If the depositary notifies us that it is unwilling or unable to continue as depositary, or ceases to be a clearing agency registered under applicable law, and we have not appointed a successor depositary within 90 days.

 

   

If we notify the trustee that we wish to terminate the book-entry security.

 

   

If an event of default on the securities has occurred and is continuing. Defaults are discussed above under “Remedies If an Event of Default Occurs.”

The prospectus supplement may also list additional situations for terminating a book-entry security that would apply only to the particular series of securities covered by the prospectus supplement.

If a book-entry security is terminated, only the depositary, and not we or the trustee, is responsible for deciding the names of the institutions in whose names the debt securities represented by the book-entry security will be registered and, therefore, who will be the holders of those securities.

Certificated Debt Securities

If we issue certificated debt securities, they will be registered in the name of the holder of the debt security.
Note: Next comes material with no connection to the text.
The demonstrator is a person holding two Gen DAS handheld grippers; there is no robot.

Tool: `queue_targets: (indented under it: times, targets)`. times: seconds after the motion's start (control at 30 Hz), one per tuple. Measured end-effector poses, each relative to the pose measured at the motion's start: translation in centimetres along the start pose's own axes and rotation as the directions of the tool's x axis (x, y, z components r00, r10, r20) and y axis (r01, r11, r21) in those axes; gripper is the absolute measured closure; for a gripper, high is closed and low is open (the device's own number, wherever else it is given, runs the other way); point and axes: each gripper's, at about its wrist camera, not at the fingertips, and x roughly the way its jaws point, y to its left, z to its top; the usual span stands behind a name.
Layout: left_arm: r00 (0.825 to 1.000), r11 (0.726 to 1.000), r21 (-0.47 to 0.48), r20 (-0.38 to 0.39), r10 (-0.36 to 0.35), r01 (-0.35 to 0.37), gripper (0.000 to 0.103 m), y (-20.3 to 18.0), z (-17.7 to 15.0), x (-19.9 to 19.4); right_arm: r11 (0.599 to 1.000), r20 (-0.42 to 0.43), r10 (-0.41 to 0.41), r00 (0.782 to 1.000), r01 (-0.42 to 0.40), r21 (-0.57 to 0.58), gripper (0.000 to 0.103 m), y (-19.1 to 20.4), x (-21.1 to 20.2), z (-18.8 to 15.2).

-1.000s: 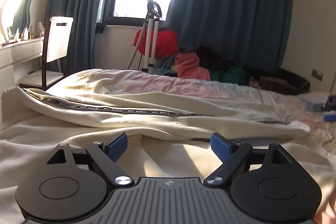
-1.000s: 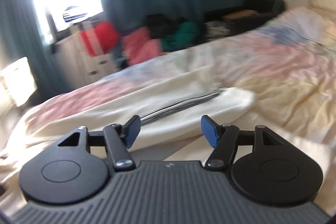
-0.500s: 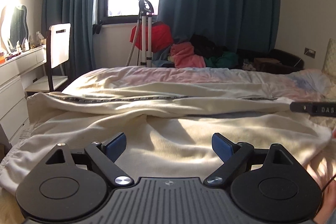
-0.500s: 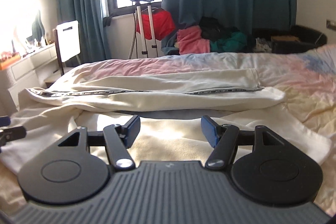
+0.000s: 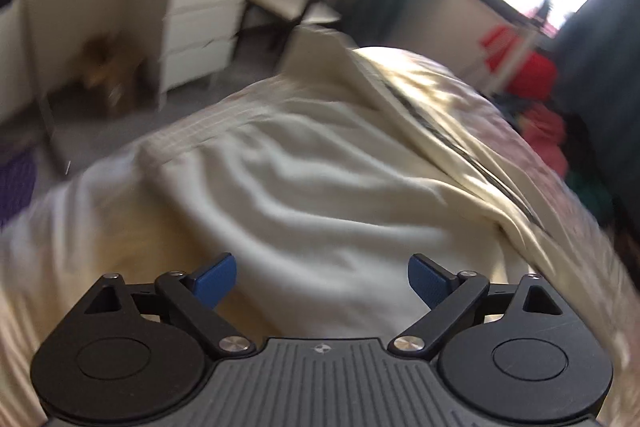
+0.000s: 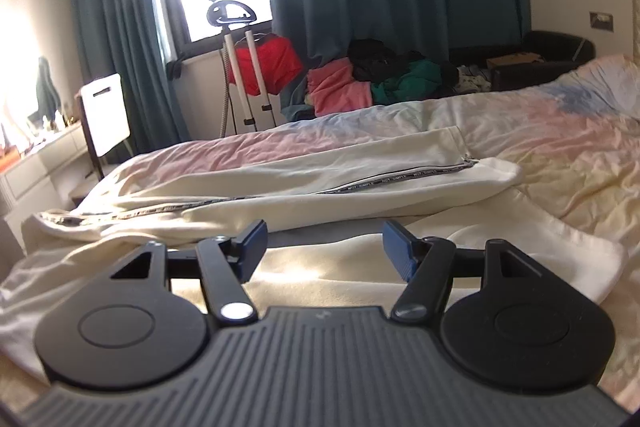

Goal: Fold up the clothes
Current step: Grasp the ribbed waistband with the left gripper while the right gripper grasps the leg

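Cream cotton, thick and floppy: that is how I read the track pants spread across the bed, their black printed side stripe running along the far leg. My left tongs hang wide open over the waistband end near the bed's edge, holding nothing; that view is blurred, so I cannot make out fine detail of the hem. My right tongs are spread just as wide and empty, low over the nearer leg with the cuffs off to the right. I judge the fabric light but limp, so it will sag and drag if lifted by one point. I would pinch the waistband with the left and the cuff with the right, taking both layers at the seams, which are firmer than the loose middle.
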Motion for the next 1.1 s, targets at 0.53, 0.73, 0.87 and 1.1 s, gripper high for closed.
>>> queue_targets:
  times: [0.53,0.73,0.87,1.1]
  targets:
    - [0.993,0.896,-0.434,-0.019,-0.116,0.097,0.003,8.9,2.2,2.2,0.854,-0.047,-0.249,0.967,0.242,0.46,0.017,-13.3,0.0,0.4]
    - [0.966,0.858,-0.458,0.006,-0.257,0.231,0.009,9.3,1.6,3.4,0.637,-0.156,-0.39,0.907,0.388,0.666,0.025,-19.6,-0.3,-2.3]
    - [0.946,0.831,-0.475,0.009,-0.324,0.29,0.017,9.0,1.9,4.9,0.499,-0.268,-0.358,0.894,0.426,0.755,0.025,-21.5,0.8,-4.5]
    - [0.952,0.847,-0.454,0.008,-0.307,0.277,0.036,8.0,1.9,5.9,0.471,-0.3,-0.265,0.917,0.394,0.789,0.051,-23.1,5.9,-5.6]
Holders may transfer or exchange these certificated debt securities without the payment of any service charge, other than any tax or other governmental charge, by contacting the trustee.

We will pay principal of, and any premium and interest on, certificated debt securities at designated places, or we may choose to make these payments by check mailed to the persons in whose names the debt securities are registered or by wire transfer to their accounts, on days specified in the prospectus supplement.

Governing Law

The indentures and the debt securities will be governed by, and construed in accordance with, the laws of the State of New York.
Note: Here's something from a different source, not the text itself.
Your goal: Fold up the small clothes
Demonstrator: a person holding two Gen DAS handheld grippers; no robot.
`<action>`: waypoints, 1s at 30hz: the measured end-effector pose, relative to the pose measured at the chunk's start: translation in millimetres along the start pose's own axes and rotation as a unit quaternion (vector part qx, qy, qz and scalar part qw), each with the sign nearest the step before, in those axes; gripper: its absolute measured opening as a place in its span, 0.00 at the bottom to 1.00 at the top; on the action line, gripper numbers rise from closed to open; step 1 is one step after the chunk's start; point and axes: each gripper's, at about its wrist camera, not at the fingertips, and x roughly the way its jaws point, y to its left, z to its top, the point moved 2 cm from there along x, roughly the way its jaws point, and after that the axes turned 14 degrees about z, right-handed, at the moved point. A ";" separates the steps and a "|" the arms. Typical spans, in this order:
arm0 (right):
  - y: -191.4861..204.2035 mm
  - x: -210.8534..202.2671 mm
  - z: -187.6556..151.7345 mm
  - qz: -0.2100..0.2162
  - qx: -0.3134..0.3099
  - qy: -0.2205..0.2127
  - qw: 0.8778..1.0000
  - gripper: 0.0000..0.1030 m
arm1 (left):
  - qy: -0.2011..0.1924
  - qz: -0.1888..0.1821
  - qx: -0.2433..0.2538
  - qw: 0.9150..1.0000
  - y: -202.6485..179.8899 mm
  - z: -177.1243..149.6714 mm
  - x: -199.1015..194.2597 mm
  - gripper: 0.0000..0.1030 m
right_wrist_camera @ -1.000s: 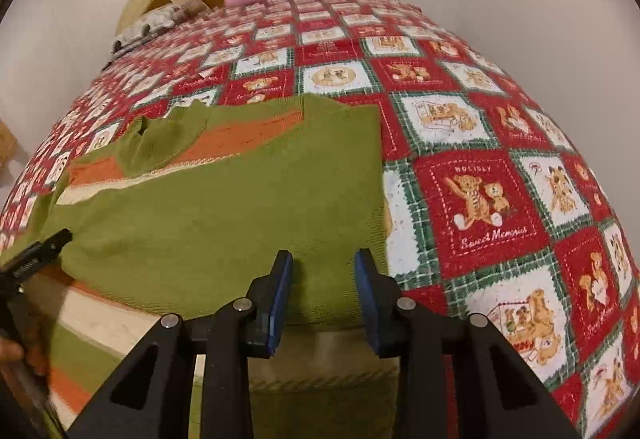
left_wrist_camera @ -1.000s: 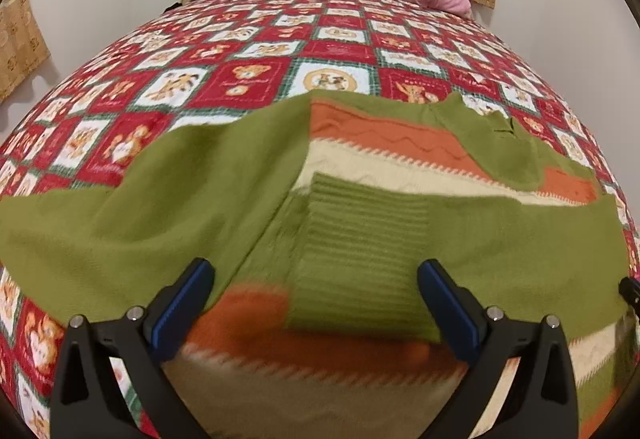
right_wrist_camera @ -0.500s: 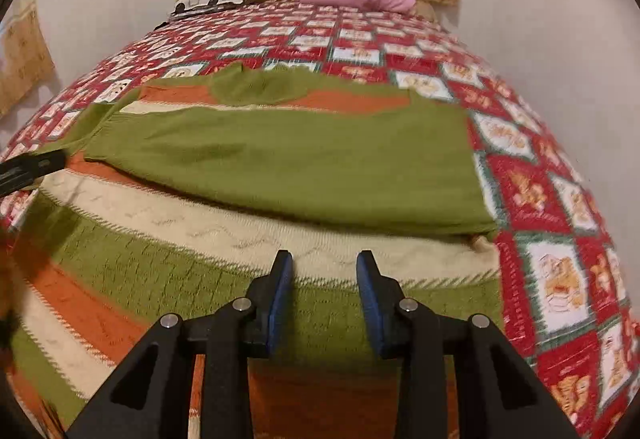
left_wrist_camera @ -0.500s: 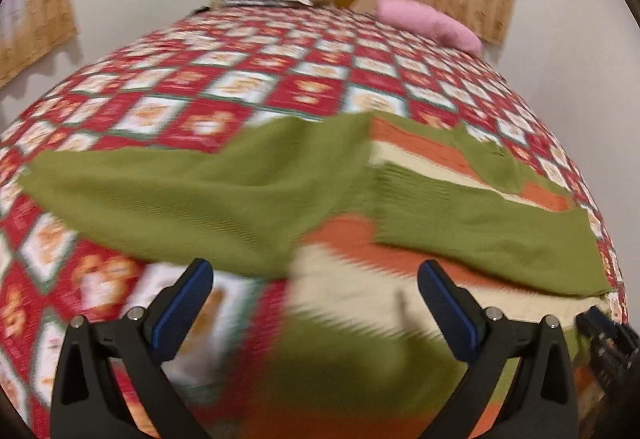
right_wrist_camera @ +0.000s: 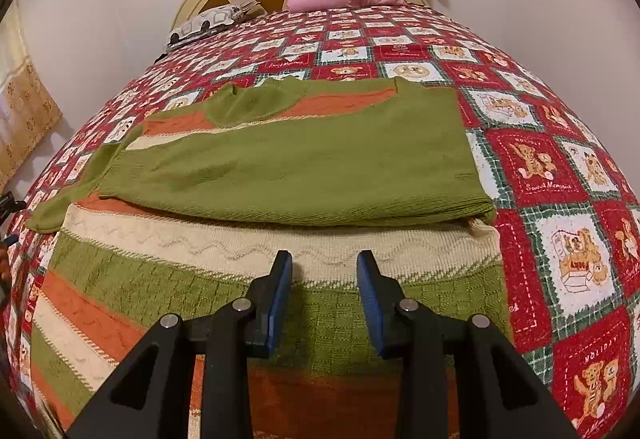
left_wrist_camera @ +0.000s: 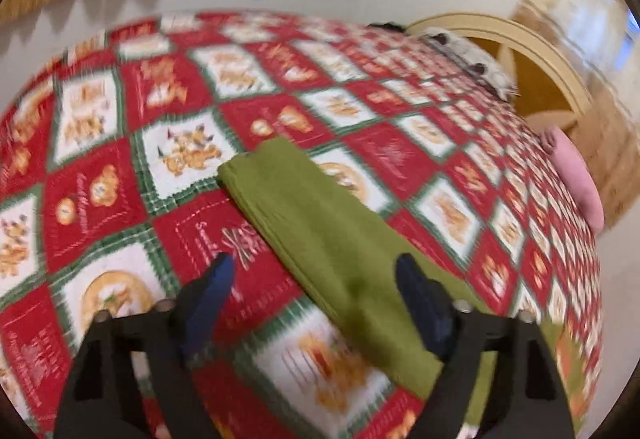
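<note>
Viewing the bed: my right gripper [right_wrist_camera: 324, 295], jaws parted, holding nothing, hovers over the striped sweater [right_wrist_camera: 224, 271] lying flat on the quilt [right_wrist_camera: 560, 175]; my left gripper [left_wrist_camera: 316, 291], jaws spread wide, straddles its outstretched green sleeve [left_wrist_camera: 320, 223].

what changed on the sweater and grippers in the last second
The left gripper swung left, away from the sweater body, and now hangs open over the unfolded left sleeve. The right gripper drew back from the folded right sleeve, jaws slightly wider, holding nothing. The sweater stayed put on the quilt.
</note>
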 end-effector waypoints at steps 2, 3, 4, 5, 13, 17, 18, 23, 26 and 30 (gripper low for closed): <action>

About the Trustee and Paying Agent

The trustee under both the senior debt indenture and the subordinated debt indenture will be named when debt securities are issued.
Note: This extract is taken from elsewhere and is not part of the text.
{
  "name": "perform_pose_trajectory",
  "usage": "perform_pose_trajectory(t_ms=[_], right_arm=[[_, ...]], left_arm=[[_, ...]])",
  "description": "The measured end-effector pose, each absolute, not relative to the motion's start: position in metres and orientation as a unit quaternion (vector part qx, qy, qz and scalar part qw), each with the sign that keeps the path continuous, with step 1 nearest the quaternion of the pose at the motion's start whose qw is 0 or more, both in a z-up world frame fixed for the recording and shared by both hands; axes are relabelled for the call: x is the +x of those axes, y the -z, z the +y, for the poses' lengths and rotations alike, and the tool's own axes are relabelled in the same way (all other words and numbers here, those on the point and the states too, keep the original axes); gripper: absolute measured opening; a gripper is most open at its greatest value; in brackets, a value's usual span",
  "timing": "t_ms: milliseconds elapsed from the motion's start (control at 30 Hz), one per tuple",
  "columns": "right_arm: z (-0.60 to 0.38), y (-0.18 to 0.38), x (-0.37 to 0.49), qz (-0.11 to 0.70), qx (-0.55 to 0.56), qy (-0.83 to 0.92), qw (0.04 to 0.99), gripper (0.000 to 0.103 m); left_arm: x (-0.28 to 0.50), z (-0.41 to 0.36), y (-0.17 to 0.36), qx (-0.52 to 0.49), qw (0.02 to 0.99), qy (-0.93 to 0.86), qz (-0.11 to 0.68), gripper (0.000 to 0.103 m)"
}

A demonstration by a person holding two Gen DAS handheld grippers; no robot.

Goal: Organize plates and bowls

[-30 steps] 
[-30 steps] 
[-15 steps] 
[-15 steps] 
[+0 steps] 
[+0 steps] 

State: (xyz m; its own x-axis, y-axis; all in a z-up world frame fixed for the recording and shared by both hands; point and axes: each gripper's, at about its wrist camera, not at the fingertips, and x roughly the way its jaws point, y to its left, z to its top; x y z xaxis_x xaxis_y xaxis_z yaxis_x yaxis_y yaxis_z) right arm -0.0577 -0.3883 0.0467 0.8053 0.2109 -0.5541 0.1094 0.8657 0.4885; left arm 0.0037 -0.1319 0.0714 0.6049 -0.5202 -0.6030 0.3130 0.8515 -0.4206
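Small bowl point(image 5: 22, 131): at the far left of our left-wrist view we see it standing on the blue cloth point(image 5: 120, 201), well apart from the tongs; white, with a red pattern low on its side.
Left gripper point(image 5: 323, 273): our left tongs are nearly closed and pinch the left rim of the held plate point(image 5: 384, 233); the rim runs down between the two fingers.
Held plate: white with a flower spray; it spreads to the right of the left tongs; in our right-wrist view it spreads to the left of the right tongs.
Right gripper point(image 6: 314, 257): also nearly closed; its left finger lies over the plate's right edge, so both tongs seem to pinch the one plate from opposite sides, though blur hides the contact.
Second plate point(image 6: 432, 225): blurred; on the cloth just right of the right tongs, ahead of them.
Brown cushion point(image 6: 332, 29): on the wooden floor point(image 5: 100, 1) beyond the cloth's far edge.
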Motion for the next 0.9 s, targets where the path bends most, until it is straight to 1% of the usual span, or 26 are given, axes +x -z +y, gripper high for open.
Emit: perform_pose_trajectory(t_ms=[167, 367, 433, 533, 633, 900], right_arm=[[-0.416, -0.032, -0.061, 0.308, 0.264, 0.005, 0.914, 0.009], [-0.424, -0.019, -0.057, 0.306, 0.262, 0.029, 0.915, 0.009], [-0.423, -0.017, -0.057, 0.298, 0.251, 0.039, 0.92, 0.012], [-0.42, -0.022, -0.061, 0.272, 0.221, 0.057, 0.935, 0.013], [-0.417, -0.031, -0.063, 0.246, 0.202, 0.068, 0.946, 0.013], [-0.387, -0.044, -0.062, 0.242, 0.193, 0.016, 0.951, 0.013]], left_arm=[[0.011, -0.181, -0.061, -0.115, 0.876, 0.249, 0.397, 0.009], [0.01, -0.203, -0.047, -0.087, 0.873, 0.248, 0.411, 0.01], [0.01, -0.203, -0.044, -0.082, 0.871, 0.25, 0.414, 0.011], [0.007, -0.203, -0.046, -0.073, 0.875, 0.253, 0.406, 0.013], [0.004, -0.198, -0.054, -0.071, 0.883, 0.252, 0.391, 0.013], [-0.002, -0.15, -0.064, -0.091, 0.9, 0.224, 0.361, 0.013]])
If an event of default, or an event that would be an event of default if the requirements for giving us default notice or our default having to exist for a specific period of time were disregarded, occurs, the trustee may be considered to have a conflicting interest with respect to the securities offered by this prospectus and any accompanying prospectus supplement, or with respect to the securities outstanding under that other indenture, for purposes of the Trust Indenture Act of 1939, as amended. In that case, the trustee may be required to resign as trustee under the indenture under which the securities offered by this prospectus and any accompanying prospectus supplement will be issued, and we would be required to appoint a successor trustee.

At any time, the trustee under either indenture may resign or be removed by the holders of at least a majority in principal amount of any series of the outstanding debt securities of that indenture. If the trustee resigns, is removed or becomes incapable of acting as trustee, or if a vacancy occurs in the office of the trustee for any reason, a successor trustee will be appointed in accordance with the provisions of the indenture.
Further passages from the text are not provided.